* PROBLEM DESCRIPTION
Output the listing below verbatim, without images.

(DATASET EXTRACT begins)

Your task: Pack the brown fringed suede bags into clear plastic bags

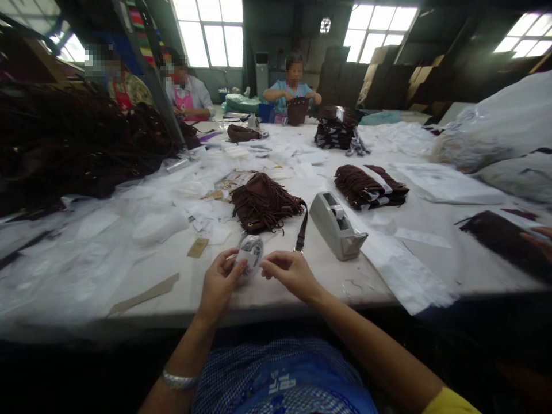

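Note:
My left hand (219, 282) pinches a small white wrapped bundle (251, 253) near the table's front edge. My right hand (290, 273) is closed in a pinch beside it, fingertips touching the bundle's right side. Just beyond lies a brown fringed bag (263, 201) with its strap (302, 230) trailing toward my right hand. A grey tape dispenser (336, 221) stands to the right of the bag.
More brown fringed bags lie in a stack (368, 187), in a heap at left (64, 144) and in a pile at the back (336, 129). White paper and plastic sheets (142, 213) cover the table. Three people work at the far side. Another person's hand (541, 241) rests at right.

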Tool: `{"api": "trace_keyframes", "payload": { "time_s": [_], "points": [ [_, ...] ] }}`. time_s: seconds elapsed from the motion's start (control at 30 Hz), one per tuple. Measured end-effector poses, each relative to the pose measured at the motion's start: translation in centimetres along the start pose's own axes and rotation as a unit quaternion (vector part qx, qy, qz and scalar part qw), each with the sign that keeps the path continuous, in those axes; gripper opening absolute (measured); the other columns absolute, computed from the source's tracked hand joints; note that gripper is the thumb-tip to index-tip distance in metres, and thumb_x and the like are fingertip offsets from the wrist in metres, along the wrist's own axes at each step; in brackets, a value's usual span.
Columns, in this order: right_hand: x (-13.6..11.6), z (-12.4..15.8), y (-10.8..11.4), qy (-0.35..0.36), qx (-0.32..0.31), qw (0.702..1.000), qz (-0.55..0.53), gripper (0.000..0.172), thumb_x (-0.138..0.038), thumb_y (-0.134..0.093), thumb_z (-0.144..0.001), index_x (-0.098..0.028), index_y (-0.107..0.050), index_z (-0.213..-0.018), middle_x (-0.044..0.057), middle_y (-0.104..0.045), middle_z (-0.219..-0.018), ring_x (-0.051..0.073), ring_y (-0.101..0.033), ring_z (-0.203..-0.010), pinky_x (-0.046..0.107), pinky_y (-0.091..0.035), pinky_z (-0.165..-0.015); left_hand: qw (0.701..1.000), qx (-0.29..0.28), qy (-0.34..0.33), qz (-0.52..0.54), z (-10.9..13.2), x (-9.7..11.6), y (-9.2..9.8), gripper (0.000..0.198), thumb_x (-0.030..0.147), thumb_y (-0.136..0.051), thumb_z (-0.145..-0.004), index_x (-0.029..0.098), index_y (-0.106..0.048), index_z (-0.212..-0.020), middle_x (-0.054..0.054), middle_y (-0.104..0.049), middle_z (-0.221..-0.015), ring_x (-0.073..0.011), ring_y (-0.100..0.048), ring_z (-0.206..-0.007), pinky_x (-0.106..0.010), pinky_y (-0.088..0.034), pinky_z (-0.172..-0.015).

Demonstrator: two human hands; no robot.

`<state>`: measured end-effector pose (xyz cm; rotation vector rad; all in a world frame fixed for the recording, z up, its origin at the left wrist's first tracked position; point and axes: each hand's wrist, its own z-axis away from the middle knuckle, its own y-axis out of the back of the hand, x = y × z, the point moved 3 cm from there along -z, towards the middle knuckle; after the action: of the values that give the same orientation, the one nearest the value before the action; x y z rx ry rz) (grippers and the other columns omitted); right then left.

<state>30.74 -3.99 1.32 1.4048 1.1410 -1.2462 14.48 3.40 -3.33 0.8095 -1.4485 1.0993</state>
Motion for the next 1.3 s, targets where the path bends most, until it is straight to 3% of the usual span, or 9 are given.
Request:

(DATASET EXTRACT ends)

* YOUR RESPONSE
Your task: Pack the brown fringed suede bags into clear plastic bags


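Note:
My left hand (219, 282) pinches a small white wrapped bundle (251, 253) near the table's front edge. My right hand (290, 273) is closed in a pinch beside it, fingertips touching the bundle's right side. Just beyond lies a brown fringed bag (263, 201) with its strap (302, 230) trailing toward my right hand. A grey tape dispenser (336, 221) stands to the right of the bag.
More brown fringed bags lie in a stack (368, 187), in a heap at left (64, 144) and in a pile at the back (336, 129). White paper and plastic sheets (142, 213) cover the table. Three people work at the far side. Another person's hand (541, 241) rests at right.
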
Tool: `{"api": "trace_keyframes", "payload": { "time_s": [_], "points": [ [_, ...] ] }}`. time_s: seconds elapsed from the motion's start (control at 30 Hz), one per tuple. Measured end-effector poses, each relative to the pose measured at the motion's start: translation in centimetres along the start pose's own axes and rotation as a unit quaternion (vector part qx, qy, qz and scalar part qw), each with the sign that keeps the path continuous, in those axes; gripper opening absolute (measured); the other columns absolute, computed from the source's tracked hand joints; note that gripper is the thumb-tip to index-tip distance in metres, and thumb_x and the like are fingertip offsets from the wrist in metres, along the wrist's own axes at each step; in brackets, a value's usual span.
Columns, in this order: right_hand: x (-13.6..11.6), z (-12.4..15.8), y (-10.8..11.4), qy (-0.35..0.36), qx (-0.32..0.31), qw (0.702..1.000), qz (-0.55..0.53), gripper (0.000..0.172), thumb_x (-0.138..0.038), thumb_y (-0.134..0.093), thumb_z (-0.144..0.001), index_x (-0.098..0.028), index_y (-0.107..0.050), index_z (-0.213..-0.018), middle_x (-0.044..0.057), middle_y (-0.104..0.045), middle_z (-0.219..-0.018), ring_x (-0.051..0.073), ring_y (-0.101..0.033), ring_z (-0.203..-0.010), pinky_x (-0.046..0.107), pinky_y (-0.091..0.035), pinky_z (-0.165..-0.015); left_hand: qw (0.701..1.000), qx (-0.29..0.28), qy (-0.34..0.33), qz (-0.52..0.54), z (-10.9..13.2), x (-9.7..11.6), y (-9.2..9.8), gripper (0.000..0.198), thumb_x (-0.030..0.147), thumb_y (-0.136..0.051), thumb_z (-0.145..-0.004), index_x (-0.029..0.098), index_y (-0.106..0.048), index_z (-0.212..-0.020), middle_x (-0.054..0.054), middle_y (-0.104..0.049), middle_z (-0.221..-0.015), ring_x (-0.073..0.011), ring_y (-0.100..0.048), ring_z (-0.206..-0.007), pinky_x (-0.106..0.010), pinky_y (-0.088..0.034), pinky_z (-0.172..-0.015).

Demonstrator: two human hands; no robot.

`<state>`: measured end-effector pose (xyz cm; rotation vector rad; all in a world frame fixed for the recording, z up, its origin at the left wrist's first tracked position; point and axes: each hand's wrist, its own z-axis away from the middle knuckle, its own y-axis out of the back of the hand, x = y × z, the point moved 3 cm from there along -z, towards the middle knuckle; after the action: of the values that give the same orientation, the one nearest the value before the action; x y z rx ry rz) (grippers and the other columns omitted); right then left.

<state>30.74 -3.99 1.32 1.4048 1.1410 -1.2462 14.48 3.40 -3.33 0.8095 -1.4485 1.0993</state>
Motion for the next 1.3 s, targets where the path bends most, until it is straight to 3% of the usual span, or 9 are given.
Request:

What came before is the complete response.